* _Task statement_
What lines in this listing contain the string "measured"? Report each one by copying it.

* _Data section_
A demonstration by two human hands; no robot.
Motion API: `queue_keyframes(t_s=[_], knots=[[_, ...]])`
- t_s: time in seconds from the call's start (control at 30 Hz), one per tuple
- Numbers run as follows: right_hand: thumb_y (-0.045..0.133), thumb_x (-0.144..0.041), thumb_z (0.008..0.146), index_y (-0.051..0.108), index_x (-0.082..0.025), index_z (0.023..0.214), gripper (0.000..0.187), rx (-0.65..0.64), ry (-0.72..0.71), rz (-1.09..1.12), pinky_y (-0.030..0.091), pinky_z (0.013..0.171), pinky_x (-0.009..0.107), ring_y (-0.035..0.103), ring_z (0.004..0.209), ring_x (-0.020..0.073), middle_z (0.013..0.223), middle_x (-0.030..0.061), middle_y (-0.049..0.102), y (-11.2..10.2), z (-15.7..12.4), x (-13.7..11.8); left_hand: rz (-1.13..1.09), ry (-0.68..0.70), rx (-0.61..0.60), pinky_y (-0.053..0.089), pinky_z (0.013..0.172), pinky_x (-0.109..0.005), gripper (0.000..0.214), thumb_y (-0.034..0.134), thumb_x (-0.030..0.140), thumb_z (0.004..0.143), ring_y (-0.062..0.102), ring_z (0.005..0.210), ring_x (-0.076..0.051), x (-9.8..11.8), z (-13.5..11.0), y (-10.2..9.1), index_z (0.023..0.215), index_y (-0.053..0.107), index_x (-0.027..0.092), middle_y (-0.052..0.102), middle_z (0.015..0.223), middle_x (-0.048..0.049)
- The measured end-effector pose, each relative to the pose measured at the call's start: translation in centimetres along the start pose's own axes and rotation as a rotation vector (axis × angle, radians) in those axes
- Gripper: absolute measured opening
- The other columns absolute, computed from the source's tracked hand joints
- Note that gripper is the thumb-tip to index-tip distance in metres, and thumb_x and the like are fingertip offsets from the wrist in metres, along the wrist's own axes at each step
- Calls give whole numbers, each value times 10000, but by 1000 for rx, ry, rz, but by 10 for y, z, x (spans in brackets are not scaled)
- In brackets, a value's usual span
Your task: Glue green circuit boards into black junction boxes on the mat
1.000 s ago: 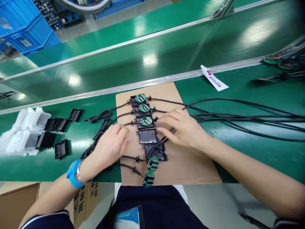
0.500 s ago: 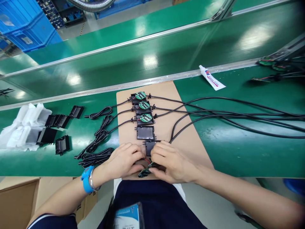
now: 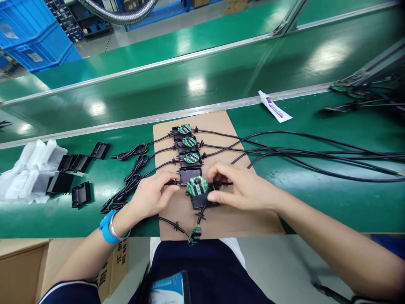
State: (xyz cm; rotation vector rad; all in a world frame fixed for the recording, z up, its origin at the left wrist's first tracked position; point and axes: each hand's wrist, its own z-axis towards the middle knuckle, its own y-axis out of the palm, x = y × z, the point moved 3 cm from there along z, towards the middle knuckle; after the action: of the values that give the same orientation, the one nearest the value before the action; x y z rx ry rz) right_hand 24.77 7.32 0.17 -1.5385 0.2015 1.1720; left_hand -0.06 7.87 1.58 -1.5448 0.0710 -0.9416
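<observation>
Between my hands a round green circuit board [image 3: 198, 185] hangs over the lower black plastic housings, wired on both sides. My left hand [image 3: 155, 192] pinches the black cable on the board's left, by its red wire. On the other side my right hand [image 3: 240, 185] has thumb and fingers closed around the cable at its black grommet [image 3: 217, 185]. An open black housing [image 3: 190, 174] lies just above the board, another [image 3: 199, 202] beneath it. A second circuit board [image 3: 194, 236] dangles at the cardboard's near edge. Three housings farther up carry boards, such as the nearest one [image 3: 191, 158].
Everything sits on a cardboard sheet [image 3: 177, 228] on the green bench. Several loose black housings [image 3: 81, 195] and white wrapped packs [image 3: 34, 181] lie left, beside coiled cables [image 3: 134, 177]. A white tube [image 3: 275, 107] lies at the back right, and long black cables [image 3: 316, 152] run right.
Both hands have moved up from the cardboard's near edge, bringing one circuit board over the housings. The other board is left at the near edge. The hands are now farther apart.
</observation>
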Motion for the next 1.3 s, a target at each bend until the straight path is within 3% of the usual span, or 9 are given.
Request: queue_keyframes(t_s=[0.13,0.27,0.57,0.7,0.87,1.03,1.13,1.23,1.3], knots=[[524,-356,949,584,-191,1024,191,-7,48,-96,459,627,270,597,691,150,818,33,657,-4,13,32,224,-106,-80,570,819,-319,207,540,303,984,692,1011,-215,-13,13,14,1139,641,209,706,1158,-34],[513,-277,960,653,-191,972,165,-9,-64,-200,514,764,308,676,861,181,960,61,732,0,17,44,383,-162,-115,563,724,-292,231,538,371,991,690,976,-218,-17,13,25,1094,668,210,703,1070,-45],[545,-320,971,721,-215,1036,215,10,-226,-396,530,834,329,669,960,194,1073,54,733,-2,15,47,518,-24,-16,524,770,-387,275,566,355,970,623,891,-253,-18,8,21,1148,666,170,675,987,-89],[540,-250,938,707,-180,1047,211,117,-315,-462,492,814,369,590,902,220,985,98,702,-2,1,26,306,157,14,493,848,-409,319,568,344,963,594,1006,-265,6,-13,8,1214,595,148,649,1119,-120],[520,-208,918,670,-152,1091,235,51,-350,-490,454,750,348,525,838,218,913,103,664,5,-23,14,-20,332,-302,506,850,-379,481,635,569,881,607,932,-231,21,-51,17,1136,582,165,655,1041,-90],[480,-160,965,633,-181,985,155,116,-344,-470,433,726,314,512,797,192,847,72,634,6,-32,29,106,224,-249,537,689,-330,150,473,223,967,627,803,-202,14,-54,30,1068,574,179,648,919,-64],[463,-124,959,595,-189,1018,158,157,-329,-370,440,749,314,524,810,187,880,74,639,4,-34,32,37,126,-221,570,692,-284,320,435,113,890,663,973,-196,19,-39,33,1172,551,208,654,1125,-79],[450,-118,957,575,-194,994,151,131,-302,-372,422,764,327,543,800,185,862,65,644,1,-37,31,-8,197,-305,572,891,-288,588,426,25,763,587,1252,-183,27,-24,39,1296,502,263,556,1427,-34],[426,-108,954,575,-200,974,177,112,-288,-414,401,772,336,553,779,179,836,53,648,-3,-42,31,0,231,-355,544,980,-314,613,423,22,757,582,1273,-185,29,-18,42,1321,485,255,561,1437,-33]])
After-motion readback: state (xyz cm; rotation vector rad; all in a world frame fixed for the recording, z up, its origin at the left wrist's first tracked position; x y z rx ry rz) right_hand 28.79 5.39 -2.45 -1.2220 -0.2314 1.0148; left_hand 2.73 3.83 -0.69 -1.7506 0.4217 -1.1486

* _Answer box_
- The measured end-effector pose, each relative to the pose measured at the call's start: translation in centimetres along the start pose's own axes and rotation as a rotation vector (axis × angle, radians) in those axes
- Gripper: absolute measured opening

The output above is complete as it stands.